• [Instructions for the task]: Search the material for the word "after" and copy every line in which it occurs.

────────

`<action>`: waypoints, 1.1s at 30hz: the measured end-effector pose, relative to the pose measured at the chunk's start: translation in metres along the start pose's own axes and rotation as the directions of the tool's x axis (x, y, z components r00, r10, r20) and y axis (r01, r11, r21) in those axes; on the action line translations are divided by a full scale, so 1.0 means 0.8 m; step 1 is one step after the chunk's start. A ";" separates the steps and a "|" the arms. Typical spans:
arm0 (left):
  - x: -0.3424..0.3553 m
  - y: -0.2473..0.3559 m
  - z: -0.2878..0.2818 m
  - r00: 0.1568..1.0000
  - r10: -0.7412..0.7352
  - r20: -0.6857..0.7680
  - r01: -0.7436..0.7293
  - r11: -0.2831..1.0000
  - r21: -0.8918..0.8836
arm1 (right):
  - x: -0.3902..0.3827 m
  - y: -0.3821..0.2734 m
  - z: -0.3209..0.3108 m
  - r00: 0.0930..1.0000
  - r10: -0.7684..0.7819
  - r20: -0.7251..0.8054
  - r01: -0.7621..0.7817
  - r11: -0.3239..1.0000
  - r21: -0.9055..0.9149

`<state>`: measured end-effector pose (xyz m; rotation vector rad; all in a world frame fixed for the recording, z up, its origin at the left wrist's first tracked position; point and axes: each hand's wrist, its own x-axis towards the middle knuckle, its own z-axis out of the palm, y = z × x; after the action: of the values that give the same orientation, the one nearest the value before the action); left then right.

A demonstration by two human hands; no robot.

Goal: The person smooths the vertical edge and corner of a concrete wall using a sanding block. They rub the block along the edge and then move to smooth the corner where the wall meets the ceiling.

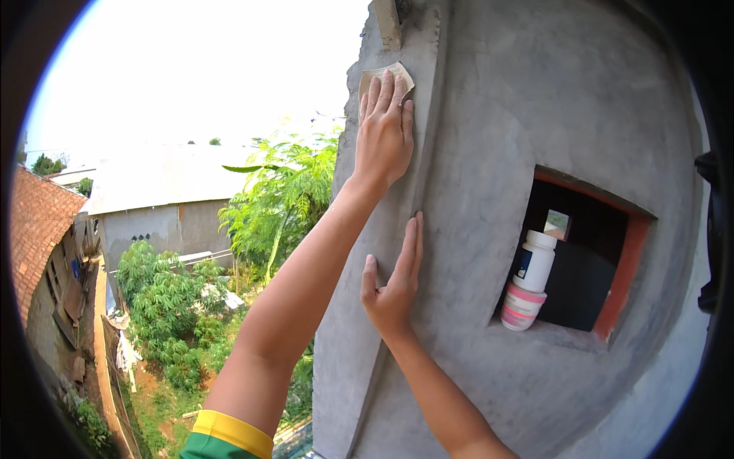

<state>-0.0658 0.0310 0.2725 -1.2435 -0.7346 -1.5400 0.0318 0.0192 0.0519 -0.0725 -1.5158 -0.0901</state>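
High on the grey cement pillar, my left hand presses a beige sheet of sandpaper flat to the surface. Its fingers lie stretched over the sheet, and the sheet's corners stick out past them. Lower down, my right hand rests against the same pillar near its raised edge. That hand holds nothing; its thumb stands apart from the extended fingers.
To the right, a small wall opening holds a white bottle stacked on a pink-and-white tub. A wooden piece juts out above the sheet. Left of the pillar lie trees, a tiled roof and ground far below.
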 end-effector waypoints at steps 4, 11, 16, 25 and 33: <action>0.020 -0.004 0.013 0.994 -0.105 -0.018 0.105 0.992 0.063 | 0.000 -0.001 -0.001 1.000 -0.009 0.004 0.010 0.999 -0.031; 0.027 0.002 0.015 0.997 -0.078 -0.010 0.078 0.996 -0.042 | 0.000 -0.002 -0.002 1.000 -0.002 0.013 0.003 1.000 -0.024; 0.026 0.017 0.020 0.997 0.005 0.083 -0.007 1.000 0.025 | 0.001 0.000 -0.002 1.000 0.012 0.002 -0.012 1.000 -0.009; -0.014 0.010 -0.014 0.958 0.258 0.128 -0.243 0.963 -0.120 | -0.002 0.006 0.004 1.000 -0.022 -0.023 0.022 1.000 0.007; -0.066 0.008 -0.034 0.987 0.102 0.123 -0.095 0.994 -0.061 | -0.002 0.004 0.005 0.999 -0.029 -0.023 0.029 1.000 -0.013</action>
<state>-0.0703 0.0215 0.2137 -1.4072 -0.7046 -1.4199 0.0283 0.0227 0.0509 -0.0598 -1.4929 -0.1234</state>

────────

• [Completed exercise]:
`<action>`: waypoints, 1.1s at 30hz: the measured end-effector pose, relative to the pose measured at the chunk's start: translation in metres along the start pose's own axes and rotation as the directions of the tool's x axis (x, y, z components r00, r10, r20) and y axis (r01, r11, r21) in those axes; on the action line translations are divided by a full scale, so 1.0 means 0.8 m; step 1 is one step after the chunk's start. A ";" separates the steps and a "|" the arms. Typical spans:
`<state>`: measured end-effector pose (xyz m; rotation vector rad; all in a world frame fixed for the recording, z up, its origin at the left wrist's first tracked position; point and axes: each hand's wrist, its own x-axis towards the middle knuckle, its own z-axis out of the palm, y = z × x; after the action: of the values that give the same orientation, the one nearest the value before the action); left then right.

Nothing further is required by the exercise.